» **What the task requires**:
Retype only the lines that run from the top of the material below to the line bearing "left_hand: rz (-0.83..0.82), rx", inclusive, and keep the pictures out.

[[ Data listing, beginning ]]

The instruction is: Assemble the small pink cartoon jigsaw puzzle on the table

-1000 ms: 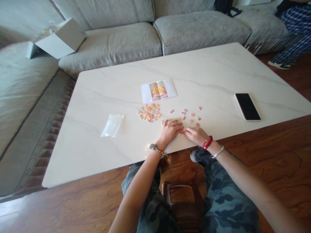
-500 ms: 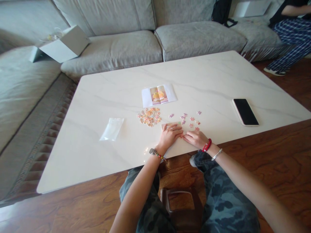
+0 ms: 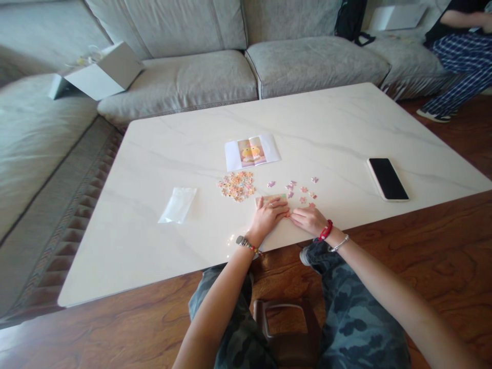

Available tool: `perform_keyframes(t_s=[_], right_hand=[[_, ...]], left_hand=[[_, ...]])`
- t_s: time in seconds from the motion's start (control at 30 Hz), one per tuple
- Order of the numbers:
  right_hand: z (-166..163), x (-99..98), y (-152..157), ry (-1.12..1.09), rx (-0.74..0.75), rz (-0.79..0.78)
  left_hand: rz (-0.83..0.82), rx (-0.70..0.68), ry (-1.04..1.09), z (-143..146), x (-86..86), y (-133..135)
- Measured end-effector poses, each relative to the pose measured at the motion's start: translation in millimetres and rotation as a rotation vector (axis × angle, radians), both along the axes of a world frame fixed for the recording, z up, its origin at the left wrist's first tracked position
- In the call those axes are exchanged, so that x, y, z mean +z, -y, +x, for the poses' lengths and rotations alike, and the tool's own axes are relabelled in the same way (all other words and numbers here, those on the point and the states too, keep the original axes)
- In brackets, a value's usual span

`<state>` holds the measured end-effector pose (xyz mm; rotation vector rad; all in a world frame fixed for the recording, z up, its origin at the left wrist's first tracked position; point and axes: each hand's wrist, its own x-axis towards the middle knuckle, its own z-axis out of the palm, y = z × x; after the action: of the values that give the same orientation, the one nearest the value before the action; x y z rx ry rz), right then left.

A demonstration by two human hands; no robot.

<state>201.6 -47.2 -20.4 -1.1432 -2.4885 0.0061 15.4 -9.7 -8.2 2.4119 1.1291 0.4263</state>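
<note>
My left hand (image 3: 269, 211) lies with its fingers stretched over a joined section of jigsaw puzzle (image 3: 283, 196), covering most of it. Just to its right, my right hand (image 3: 308, 219) pinches a small pink puzzle piece (image 3: 286, 216) at the section's lower right edge; the fingers partly hide it. Several loose pink and purple puzzle pieces (image 3: 303, 189) lie scattered beyond my right hand. A heap of orange and yellow puzzle pieces (image 3: 236, 186) sits to the left, and behind it is a creased picture sheet (image 3: 232, 156) showing two yellow figures.
On the white marbled table (image 3: 184, 148) are a clear plastic bag (image 3: 178, 205) at left and a phone (image 3: 388, 178) at right. A brown stool (image 3: 288, 335) is between my legs. Grey sofas (image 3: 315, 64) stand behind, with a person (image 3: 457, 56) seated at far right.
Both hands stay at the puzzle section, almost still. My right hand has shifted very slightly at the edge. The loose pieces and other objects remain in place.
</note>
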Motion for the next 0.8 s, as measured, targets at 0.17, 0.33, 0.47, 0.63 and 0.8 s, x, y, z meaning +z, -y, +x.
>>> perform_keyframes(t_s=[0.17,0.33,0.47,0.63,0.8], right_hand=[[1,-2.4,-1,-0.030,0.014,-0.013],[1,-0.9,-1,-0.063,-0.003,-0.035],[2,3.5,1,-0.083,0.000,-0.009],[-5,6.9,4,-0.024,0.024,0.007],[-12,2.6,5,0.011,-0.059,0.005]], left_hand=[[-0.001,0.000,0.011,0,-1.2,0],[0.020,0.016,0.003,0,-1.3,0],[0.020,0.002,-0.007,0,-0.6,0],[-0.001,-0.015,0.000,-1,-0.9,-2],[-0.028,-0.017,0.012,-1,-0.7,-2]])
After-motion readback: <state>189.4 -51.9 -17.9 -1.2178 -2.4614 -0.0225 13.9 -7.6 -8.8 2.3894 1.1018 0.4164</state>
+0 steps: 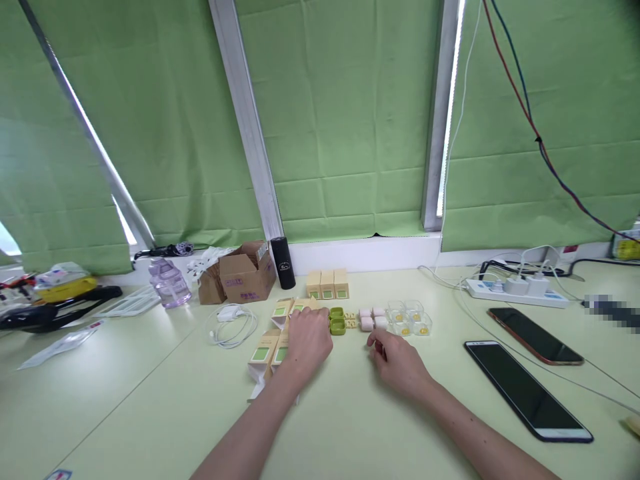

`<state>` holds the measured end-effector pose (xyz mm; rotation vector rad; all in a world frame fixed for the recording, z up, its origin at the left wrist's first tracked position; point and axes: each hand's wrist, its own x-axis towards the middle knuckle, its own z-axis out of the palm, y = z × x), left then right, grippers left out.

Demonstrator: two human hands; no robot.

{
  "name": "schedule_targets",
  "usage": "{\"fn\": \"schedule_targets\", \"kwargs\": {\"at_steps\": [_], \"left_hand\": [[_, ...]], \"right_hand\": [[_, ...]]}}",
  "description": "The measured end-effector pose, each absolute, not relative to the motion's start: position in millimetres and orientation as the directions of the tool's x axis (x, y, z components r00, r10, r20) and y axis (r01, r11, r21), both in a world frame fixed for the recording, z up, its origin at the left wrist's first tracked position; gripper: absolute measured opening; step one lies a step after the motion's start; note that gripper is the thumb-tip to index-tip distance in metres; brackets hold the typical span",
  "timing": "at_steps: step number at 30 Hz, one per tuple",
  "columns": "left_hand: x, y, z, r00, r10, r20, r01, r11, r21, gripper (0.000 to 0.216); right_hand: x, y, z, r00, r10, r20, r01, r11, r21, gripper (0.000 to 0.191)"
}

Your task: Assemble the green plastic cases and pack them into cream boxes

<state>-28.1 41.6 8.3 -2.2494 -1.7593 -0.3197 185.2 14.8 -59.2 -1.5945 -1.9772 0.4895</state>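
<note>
My left hand (311,335) is closed over a group of small tan boxes with green labels, its fingers bent round one box (299,304); the fingertips are partly hidden. More of these boxes (263,347) lie beside and under that hand, some with white flaps or paper at the near end. Just right of its knuckles sit green square containers (338,327) and small yellow pieces (351,321). My right hand (399,361) rests loosely curled, fingers a little apart, with nothing visible in it. Beyond its fingertips are pale pink and white blocks (367,323) and clear cups (421,325) with yellow bits inside.
Three tan boxes (327,285) stand behind. Further left are a black cylinder (283,263), an open carton (246,275), a coiled white cable (234,327) and a purple bottle (169,283). Two phones (527,390) and a power strip (517,293) with cords lie right.
</note>
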Motion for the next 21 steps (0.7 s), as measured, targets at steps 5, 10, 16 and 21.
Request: {"fn": "schedule_targets", "kwargs": {"at_steps": [5,10,16,21], "left_hand": [[-25,38,-14,0.317,0.911,0.265,0.947,-0.288,-0.144,0.025],[-20,39,-22,0.353,0.913,0.206,0.933,-0.325,-0.157,0.029],[-14,42,-25,0.325,0.932,0.161,0.943,-0.305,-0.136,0.035],[-13,45,-26,0.319,0.936,0.152,0.945,-0.301,-0.128,0.03]], "right_hand": [[181,9,-56,-0.18,0.955,0.235,0.798,0.281,-0.532,0.011],[180,7,-55,-0.202,0.946,0.253,0.803,0.307,-0.511,0.013],[179,5,-57,-0.256,0.924,0.285,0.78,0.371,-0.504,0.023],[179,5,-59,-0.272,0.923,0.272,0.787,0.376,-0.49,0.026]]}}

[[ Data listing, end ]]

» **Result of this task**:
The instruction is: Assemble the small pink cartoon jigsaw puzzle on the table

-1000 ms: 
-500 ms: 
+0 ms: 

Available tool: `perform_keyframes(t_s=[_], right_hand=[[_, ...]], left_hand=[[_, ...]])`
- t_s: time in seconds from the motion's start (control at 30 Hz), one per tuple
- Order of the numbers:
  right_hand: z (-166..163), x (-99..98), y (-152..157), ry (-1.12..1.09), rx (-0.74..0.75), rz (-0.79..0.78)
  left_hand: rz (-0.83..0.82), rx (-0.70..0.68), ry (-1.04..1.09), z (-143..146), x (-86..86), y (-133..135)

That concludes the answer.